# What to work on
In your reply, reproduce every line of the data without any alteration.

# Source data
>>>
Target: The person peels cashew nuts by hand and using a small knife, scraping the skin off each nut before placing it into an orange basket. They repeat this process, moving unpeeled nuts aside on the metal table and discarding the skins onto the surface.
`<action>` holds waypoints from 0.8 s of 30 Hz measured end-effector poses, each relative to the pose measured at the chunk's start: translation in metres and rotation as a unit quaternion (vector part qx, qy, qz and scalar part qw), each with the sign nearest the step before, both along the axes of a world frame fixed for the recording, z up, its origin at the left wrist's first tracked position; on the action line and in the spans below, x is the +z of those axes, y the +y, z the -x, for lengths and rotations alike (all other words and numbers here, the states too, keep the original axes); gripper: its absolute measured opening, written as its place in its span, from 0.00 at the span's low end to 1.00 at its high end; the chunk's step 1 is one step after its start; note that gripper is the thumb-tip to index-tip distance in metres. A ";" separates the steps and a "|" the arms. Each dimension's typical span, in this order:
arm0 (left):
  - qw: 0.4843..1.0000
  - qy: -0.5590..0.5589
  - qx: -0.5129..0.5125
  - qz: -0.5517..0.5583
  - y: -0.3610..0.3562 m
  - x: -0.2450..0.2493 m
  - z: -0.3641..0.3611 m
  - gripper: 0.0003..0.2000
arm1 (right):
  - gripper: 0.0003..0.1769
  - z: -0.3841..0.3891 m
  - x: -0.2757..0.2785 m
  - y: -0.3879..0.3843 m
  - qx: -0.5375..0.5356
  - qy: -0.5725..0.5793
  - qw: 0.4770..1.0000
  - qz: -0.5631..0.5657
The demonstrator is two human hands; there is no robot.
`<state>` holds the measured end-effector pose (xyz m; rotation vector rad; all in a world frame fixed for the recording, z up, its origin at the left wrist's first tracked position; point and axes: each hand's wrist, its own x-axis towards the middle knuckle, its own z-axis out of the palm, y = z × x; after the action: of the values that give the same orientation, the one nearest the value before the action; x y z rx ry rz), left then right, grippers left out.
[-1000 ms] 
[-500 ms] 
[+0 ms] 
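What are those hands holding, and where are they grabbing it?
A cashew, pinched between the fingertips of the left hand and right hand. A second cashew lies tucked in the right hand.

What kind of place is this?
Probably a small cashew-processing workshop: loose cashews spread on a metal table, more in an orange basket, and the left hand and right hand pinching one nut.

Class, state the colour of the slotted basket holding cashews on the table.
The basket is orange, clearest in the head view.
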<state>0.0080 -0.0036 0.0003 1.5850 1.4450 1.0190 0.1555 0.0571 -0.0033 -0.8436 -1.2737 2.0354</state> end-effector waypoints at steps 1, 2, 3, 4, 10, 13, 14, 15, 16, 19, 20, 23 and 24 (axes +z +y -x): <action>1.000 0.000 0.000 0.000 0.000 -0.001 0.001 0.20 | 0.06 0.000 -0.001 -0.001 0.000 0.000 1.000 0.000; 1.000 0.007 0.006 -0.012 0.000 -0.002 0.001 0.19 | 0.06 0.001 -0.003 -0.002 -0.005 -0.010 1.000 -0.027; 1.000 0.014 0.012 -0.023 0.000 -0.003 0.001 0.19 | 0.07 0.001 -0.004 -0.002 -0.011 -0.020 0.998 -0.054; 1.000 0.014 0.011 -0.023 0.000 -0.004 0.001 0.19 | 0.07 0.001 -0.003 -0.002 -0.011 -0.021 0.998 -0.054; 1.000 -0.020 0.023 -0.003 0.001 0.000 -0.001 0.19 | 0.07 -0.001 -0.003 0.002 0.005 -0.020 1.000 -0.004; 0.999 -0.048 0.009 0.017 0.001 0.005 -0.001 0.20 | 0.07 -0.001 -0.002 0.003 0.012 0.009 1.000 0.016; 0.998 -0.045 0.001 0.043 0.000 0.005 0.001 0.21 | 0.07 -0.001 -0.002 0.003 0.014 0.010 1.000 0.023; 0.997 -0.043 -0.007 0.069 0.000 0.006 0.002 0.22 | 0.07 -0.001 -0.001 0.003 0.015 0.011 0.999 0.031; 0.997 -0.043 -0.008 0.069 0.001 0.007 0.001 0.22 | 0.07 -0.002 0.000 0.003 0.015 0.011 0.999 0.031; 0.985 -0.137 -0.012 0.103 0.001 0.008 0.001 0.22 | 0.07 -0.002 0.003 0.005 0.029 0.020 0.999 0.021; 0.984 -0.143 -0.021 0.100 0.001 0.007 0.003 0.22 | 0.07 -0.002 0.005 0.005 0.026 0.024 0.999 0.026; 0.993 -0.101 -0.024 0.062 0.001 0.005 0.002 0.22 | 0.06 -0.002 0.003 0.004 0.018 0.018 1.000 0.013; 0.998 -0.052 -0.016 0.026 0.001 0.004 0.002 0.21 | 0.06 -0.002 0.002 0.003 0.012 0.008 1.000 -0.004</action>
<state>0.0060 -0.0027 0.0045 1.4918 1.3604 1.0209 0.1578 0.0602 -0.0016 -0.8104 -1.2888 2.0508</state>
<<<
# Solution for this problem
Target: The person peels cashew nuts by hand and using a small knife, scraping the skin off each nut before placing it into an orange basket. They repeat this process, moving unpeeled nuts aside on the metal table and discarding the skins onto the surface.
`<action>` holds waypoints from 0.8 s of 30 Hz measured end-effector poses, each relative to the pose measured at the chunk's start: translation in metres and rotation as a unit quaternion (vector part qx, qy, qz and scalar part qw), each with the sign nearest the step before, both along the axes of a world frame fixed for the recording, z up, its origin at the left wrist's first tracked position; on the action line and in the spans below, x is the +z of those axes, y the +y, z the -x, for lengths and rotations alike (all other words and numbers here, the states too, keep the original axes); gripper: its absolute measured opening, written as its place in its span, from 0.00 at the span's low end to 1.00 at its high end; the chunk's step 1 is one step after its start; note that gripper is the thumb-tip to index-tip distance in metres. A ";" separates the steps and a "|" the arms. Each dimension's typical span, in this order:
arm0 (left):
  - qw: 0.4843..1.0000
  - qy: -0.5590..0.5589
  - qx: -0.5129..0.5125
  - qz: -0.5517..0.5583
  - y: -0.3610..0.3562 m
  - x: -0.2450..0.2493 m
  - z: -0.3641..0.3611 m
  - gripper: 0.0003..0.2000
arm1 (right):
  - gripper: 0.0003..0.1769
  - z: -0.3841..0.3891 m
  - x: -0.2757..0.2785 m
  - y: -0.3879..0.3843 m
  - qx: -0.5375..0.5356
  - qy: -0.5725..0.5793
  - qw: 0.4770..1.0000
  - qz: -0.5631..0.5657
The demonstrator is two human hands; there is no robot.
`<state>` holds the measured end-effector pose (xyz m; rotation vector rad; all in a world frame fixed for the recording, z up, its origin at the left wrist's first tracked position; point and axes: each hand's wrist, its own x-axis towards the middle knuckle, its own z-axis out of the palm, y = z × x; after the action: of the values that give the same orientation, the one nearest the value before the action; x y z rx ry rz), left then right, grippers left out.
[-1000 ms] 
[-500 ms] 
[+0 ms] 
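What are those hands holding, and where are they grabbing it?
A cashew, pinched between the fingertips of the left hand and right hand. A second cashew lies tucked in the right hand.

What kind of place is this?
Probably a small cashew-processing workshop: loose cashews spread on a metal table, more in an orange basket, and the left hand and right hand pinching one nut.

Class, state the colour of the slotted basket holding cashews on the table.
The basket is orange, clearest in the head view.
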<state>0.0080 -0.0036 0.0003 1.5850 1.4450 1.0190 0.1555 0.0571 -0.0033 -0.8436 -1.2737 2.0354</state> end-effector waypoints at steps 1, 2, 3, 4, 10, 13, 14, 15, 16, 19, 20, 23 and 24 (axes +z +y -x): <action>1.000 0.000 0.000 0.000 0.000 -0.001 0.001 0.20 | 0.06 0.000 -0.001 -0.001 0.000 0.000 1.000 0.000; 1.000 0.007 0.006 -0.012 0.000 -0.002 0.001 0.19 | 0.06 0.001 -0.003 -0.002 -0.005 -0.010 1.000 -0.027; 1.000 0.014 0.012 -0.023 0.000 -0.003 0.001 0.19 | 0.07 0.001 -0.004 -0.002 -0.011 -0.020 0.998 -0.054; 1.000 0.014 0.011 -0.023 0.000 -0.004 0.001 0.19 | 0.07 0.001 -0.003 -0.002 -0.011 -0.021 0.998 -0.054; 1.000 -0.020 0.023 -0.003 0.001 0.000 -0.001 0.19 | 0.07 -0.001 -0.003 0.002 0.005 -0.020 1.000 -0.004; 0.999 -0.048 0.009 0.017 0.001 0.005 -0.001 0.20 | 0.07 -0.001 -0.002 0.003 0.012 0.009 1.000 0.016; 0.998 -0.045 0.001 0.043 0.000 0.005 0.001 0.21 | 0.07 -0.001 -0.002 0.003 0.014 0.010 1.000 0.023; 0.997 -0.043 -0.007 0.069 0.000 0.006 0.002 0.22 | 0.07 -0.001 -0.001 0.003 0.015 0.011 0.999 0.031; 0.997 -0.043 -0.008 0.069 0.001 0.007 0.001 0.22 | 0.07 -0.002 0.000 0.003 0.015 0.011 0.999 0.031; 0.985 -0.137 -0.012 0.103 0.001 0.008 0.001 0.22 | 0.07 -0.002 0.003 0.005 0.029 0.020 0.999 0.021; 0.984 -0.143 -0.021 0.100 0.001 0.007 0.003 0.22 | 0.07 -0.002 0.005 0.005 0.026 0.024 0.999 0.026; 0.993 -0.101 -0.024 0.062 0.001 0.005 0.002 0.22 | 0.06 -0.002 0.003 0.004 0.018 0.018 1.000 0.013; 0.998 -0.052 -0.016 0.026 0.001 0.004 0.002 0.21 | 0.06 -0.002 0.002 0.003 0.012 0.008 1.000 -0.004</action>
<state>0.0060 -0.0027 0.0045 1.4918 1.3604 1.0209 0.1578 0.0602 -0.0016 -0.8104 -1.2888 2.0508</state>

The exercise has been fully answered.